▸ Exercise instructions: Repeat verbatim, and only, the lines of the data below, beginning at the line that contains "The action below" and stopping after the line that contains "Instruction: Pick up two".

▸ Stored records:
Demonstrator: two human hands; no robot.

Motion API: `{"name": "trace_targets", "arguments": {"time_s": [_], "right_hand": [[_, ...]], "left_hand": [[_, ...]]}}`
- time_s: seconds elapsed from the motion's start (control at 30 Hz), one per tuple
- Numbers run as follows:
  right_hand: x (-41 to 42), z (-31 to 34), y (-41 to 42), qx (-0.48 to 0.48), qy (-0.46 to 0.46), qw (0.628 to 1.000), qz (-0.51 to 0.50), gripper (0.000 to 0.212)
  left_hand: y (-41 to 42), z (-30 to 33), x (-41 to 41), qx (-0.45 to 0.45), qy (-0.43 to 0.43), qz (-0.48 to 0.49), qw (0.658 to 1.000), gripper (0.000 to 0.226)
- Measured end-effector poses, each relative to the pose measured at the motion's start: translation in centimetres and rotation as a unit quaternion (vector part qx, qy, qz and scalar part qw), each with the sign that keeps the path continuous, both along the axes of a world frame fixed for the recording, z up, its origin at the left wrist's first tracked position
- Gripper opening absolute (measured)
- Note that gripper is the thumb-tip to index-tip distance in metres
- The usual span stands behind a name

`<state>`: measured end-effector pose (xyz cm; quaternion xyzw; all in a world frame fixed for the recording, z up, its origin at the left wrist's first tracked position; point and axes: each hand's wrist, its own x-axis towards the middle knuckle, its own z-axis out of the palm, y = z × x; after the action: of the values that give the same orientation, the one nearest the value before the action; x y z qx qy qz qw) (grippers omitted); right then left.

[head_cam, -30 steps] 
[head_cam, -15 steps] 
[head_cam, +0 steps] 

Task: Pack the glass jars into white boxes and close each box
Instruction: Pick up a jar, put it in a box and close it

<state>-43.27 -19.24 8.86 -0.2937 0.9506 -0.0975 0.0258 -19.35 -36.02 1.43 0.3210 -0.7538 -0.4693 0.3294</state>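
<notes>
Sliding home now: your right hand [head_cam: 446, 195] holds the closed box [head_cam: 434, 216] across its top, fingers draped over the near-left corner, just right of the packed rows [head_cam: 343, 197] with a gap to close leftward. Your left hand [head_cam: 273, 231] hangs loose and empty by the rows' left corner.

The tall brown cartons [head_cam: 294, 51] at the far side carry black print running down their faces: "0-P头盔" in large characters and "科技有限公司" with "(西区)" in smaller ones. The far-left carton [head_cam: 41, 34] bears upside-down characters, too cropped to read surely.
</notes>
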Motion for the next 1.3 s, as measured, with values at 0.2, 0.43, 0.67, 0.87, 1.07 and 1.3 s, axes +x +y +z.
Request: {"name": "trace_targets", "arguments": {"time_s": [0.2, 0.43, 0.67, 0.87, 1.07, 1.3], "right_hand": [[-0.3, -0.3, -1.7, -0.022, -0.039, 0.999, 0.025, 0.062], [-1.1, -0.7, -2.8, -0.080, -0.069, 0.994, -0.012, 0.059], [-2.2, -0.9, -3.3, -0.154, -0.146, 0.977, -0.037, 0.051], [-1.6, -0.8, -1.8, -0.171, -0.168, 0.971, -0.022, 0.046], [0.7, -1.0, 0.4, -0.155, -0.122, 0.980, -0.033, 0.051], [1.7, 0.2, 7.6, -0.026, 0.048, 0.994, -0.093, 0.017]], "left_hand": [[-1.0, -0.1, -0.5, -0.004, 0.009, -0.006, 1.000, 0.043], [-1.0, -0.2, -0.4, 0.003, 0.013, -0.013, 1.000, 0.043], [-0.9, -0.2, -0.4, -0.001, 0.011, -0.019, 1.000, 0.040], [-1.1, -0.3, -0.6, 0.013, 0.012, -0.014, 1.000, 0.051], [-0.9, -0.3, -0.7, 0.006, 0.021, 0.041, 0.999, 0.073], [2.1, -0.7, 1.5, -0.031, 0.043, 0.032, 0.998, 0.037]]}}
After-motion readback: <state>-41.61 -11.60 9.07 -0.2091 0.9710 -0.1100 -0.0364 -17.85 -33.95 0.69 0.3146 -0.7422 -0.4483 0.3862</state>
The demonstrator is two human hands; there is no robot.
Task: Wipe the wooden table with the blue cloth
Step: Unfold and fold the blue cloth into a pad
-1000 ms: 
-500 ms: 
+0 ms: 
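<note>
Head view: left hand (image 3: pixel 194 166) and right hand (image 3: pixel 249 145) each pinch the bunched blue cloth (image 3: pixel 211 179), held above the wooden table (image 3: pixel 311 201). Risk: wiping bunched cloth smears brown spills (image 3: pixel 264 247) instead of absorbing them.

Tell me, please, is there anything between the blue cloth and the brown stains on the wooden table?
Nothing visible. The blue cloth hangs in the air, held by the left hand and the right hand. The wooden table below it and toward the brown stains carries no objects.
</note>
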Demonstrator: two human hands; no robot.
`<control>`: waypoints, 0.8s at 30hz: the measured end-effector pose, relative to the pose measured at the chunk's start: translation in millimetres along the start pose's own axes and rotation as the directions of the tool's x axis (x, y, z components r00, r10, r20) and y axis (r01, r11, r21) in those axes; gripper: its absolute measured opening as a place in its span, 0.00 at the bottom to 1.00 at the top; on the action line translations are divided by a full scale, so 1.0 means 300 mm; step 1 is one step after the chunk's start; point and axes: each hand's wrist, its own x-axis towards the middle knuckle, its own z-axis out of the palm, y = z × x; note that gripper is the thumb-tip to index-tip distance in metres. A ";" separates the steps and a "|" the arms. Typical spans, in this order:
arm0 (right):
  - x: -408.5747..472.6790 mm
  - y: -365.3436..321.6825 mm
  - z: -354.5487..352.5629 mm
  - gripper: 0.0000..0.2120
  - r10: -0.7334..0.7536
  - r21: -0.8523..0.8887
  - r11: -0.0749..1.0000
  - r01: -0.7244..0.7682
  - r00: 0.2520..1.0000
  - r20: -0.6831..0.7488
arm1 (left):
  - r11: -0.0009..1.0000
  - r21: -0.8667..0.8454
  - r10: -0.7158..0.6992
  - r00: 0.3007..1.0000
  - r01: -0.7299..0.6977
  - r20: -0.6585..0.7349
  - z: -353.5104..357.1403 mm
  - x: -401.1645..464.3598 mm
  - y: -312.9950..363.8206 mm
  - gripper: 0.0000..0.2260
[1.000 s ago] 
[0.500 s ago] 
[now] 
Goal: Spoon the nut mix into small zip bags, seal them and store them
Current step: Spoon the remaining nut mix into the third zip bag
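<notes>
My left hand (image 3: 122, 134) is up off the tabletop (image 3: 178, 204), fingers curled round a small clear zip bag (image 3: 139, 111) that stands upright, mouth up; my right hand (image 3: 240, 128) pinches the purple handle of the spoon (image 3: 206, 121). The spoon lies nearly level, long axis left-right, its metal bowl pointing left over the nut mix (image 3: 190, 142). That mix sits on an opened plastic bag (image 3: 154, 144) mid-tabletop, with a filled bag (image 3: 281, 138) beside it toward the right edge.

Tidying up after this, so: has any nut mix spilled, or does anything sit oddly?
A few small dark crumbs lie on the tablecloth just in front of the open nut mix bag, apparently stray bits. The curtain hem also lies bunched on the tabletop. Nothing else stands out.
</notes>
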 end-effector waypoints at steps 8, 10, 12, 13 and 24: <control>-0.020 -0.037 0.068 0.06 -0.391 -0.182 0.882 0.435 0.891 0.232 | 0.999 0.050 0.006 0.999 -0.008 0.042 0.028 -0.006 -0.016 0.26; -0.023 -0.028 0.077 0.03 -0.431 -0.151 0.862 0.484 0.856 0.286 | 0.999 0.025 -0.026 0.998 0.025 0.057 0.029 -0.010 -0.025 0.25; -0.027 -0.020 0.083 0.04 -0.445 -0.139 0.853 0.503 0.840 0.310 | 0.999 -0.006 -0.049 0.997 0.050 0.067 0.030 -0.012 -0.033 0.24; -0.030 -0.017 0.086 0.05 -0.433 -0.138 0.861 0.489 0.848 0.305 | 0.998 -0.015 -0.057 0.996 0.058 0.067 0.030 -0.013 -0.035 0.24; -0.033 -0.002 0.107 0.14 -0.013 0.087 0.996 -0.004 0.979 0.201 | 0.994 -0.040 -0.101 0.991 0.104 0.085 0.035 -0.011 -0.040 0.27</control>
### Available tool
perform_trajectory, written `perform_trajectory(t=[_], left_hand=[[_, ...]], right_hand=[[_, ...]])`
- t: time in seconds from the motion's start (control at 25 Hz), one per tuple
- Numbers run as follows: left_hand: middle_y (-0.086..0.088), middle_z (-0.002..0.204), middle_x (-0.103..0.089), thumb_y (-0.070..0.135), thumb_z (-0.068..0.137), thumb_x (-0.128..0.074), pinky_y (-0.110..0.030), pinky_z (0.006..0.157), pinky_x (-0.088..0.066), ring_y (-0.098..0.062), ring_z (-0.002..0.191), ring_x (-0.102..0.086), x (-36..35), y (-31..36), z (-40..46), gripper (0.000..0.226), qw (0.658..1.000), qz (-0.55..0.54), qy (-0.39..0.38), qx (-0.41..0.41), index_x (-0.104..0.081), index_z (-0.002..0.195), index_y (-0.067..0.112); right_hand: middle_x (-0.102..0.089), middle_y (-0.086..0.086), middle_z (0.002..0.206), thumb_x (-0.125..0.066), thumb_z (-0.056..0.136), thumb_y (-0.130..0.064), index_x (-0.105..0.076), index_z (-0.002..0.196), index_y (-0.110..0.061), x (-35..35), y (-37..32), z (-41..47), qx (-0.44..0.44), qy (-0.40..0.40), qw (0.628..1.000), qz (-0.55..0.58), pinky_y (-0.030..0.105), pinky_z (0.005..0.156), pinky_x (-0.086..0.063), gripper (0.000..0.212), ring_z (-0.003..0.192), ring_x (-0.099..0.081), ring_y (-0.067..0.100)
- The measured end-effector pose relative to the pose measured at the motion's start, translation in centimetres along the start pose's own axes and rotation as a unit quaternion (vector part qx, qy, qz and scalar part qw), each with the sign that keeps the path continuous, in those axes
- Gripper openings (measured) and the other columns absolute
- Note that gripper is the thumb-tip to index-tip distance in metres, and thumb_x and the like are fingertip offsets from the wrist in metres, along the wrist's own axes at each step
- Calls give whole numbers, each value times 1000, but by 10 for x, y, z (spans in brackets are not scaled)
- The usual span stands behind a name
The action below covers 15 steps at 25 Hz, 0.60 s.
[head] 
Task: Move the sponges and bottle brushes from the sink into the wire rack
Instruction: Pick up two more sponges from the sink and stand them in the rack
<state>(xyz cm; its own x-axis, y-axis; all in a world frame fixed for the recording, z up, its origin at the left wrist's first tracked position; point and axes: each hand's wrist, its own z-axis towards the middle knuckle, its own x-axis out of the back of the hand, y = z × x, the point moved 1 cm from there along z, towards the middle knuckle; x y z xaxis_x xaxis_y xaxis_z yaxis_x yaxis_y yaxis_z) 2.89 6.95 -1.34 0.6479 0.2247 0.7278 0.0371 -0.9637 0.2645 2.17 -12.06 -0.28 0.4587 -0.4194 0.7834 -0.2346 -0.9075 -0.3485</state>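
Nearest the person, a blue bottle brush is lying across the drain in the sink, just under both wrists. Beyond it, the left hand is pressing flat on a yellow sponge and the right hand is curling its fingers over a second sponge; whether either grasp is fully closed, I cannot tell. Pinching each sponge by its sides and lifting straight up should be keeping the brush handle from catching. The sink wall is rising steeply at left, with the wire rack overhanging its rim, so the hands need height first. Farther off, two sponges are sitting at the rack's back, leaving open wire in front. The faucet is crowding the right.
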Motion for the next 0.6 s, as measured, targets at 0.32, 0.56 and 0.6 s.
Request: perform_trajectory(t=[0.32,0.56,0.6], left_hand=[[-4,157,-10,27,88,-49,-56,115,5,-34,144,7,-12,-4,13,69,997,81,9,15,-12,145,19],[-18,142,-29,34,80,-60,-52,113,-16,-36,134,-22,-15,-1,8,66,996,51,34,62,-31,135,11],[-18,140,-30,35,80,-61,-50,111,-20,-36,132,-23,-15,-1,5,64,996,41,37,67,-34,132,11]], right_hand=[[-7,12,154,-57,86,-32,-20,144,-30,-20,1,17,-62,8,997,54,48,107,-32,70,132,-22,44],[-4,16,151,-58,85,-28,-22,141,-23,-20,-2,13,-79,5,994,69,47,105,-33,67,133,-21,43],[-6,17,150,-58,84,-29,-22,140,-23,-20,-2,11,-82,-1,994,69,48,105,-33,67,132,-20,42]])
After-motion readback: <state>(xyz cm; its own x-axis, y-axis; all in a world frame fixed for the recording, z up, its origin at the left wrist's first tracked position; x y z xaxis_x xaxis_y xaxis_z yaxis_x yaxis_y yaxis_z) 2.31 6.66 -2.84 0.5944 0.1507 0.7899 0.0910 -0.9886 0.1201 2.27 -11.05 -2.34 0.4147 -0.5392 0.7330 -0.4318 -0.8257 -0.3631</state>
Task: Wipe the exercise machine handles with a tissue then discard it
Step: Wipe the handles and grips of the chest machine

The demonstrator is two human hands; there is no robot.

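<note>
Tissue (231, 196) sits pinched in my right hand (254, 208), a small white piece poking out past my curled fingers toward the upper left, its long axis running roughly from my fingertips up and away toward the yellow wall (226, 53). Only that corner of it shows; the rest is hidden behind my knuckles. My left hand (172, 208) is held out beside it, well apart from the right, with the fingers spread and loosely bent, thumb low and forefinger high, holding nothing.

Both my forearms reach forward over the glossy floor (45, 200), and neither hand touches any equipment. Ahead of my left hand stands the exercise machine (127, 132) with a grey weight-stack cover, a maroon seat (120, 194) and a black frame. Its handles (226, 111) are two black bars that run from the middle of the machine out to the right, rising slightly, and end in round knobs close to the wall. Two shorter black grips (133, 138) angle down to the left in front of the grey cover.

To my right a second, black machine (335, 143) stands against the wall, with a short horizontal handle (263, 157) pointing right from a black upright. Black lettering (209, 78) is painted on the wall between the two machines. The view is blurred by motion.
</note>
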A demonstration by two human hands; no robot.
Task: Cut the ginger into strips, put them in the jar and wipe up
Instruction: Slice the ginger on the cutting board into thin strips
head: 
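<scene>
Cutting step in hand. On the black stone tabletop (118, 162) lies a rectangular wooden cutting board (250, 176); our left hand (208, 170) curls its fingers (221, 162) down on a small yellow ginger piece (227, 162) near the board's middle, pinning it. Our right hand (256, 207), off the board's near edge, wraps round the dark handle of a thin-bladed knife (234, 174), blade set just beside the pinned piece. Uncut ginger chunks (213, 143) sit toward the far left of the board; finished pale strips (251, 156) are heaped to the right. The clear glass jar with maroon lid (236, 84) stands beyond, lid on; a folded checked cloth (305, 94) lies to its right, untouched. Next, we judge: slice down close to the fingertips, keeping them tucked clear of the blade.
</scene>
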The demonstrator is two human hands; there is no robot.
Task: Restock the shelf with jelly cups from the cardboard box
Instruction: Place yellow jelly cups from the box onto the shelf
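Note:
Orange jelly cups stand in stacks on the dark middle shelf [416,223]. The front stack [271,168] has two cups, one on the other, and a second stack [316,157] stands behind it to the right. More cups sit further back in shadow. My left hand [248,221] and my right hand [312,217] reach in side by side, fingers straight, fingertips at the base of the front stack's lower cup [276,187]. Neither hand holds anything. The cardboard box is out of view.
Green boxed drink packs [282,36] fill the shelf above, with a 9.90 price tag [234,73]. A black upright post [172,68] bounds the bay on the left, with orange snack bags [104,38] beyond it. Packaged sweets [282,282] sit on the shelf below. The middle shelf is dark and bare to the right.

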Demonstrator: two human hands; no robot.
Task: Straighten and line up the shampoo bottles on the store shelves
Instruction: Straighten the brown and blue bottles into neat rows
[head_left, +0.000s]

▸ Problem solution:
The action below covers 15 steps at 25 Hz, 0.60 s.
[head] 
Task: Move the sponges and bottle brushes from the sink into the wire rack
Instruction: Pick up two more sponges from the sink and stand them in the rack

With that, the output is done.